James Prinsep was an Anglo-Indian scholar and antiquary. From 1819 to 1838 he was assay-master in the India Government Mint. Apart from architectural work (chiefly at Benaras), his leisure was devoted to Indian inscriptions and numismatics. He is most noted as a philologist for fully deciphering and translating the rock edicts of Asoka from Brahmi script.
He arrived in Calcutta on September 15, 1819 and at the age of twenty, joined the service of the East India Company as Assay Master at the Government mint in Benaras. While at Benaras, he completed the new mint building according to his own plan and also built a church. He also rebuilt the famous minarets of Aurangzeb and built a fine bridge over the Karamansa River.
He ultimately became assay-master at the main Government mint at Calcutta in 1832, succeeding Dr. Wilson, whom he likewise succeeded as secretary of the Asiatic Society. During James Prinsep's years in the mint he reformed weights and measures, introduced a uniform coinage and devised a balance so delicate as to indicate the three-thousandth part of a grain (.1944 mg). At Calcutta he was on the committee for municipal improvements and distinguished himself by improving the city drainage system by constructing a tunnel connecting the Hooghly River with the Sunderbans Mangrove forest.

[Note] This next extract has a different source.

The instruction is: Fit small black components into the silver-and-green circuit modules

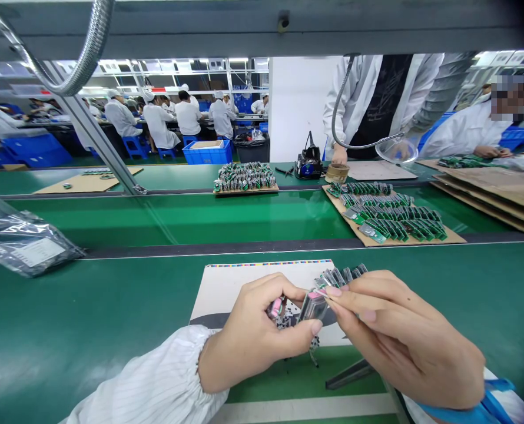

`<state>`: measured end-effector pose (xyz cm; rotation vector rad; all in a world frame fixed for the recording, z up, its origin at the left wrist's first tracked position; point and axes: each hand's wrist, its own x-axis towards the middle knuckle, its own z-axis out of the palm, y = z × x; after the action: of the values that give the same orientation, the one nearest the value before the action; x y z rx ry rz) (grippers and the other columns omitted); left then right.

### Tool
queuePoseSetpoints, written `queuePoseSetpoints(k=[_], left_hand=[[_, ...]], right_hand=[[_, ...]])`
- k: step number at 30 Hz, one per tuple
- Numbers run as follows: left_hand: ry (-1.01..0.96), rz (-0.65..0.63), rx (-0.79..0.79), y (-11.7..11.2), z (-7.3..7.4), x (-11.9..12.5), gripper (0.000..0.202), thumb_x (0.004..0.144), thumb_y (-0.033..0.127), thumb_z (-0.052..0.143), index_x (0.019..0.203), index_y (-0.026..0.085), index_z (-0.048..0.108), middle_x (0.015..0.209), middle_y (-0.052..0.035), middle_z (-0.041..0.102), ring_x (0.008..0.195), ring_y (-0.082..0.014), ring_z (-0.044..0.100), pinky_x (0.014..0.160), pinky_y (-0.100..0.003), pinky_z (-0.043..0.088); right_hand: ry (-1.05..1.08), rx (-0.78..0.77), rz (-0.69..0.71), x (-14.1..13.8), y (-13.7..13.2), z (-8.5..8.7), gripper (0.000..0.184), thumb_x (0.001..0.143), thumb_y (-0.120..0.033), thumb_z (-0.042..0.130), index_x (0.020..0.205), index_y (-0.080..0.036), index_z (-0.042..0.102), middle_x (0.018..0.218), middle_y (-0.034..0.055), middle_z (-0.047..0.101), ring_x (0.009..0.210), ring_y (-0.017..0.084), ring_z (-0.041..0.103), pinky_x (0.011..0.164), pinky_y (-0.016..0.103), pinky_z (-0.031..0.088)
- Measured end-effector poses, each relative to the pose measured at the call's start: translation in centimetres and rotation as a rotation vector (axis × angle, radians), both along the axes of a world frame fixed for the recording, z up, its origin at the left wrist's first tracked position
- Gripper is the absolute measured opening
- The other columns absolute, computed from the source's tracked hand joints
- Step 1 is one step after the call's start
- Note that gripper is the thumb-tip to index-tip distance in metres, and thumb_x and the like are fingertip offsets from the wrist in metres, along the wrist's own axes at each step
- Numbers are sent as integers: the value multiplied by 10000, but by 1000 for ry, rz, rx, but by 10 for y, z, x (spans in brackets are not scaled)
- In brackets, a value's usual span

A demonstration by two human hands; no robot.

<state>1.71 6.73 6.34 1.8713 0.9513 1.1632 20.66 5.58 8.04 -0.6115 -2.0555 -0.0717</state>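
Note:
My left hand (253,335) is curled, its fingertips pinching a small pink-ended part (275,307). My right hand (403,335) grips a small flat grey component (313,305) between thumb and fingers, touching the left hand's thumb. Both hands meet above a white sheet (231,285) lying on the green bench. A short row of similar grey components (341,275) lies on the sheet just behind my right fingers. Tiny dark bits (288,321) sit under the hands.
A grey plastic bag (27,247) lies at the left. Cardboard sheets with rows of green circuit boards (390,218) and a stack (244,176) sit beyond the conveyor. A person in a white coat (377,106) stands opposite; others sit further back. A flexible metal hose (89,53) hangs overhead.

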Motion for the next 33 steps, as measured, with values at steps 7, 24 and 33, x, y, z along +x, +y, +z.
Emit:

Erected to the Honor of James Prinsep by His Fellow Citizen |
Prinsep's Ghat, an archway on the eastern bank of the Hooghly River, was erected to his memory by the citizens of Calcutta in 1841. It is now the venue of the Prinsep Ghat Cultural Festival, a unique cultural event organised by the Indian National Trust for Art and Cultural Heritage (INTACH).
Sir Ronald Ross (1857-1932) was a India-born British doctor who received the Nobel Prize for Physiology or Medicine in 1902 for his work on malaria. His discovery of the malarial parasite in the Anopheles mosquito led to the realization that malaria was transmitted by Anopheles, and laid the foundation for combating the disease. The picture shows the gate beside the small laboratory in the Presidency General Hospital, Kolkata, where he made his famous discovery.
In Kolkata, the road linking Presidency General Hospital with Kidderpore Road has been renamed after him as Sir Ronald Ross Sarani.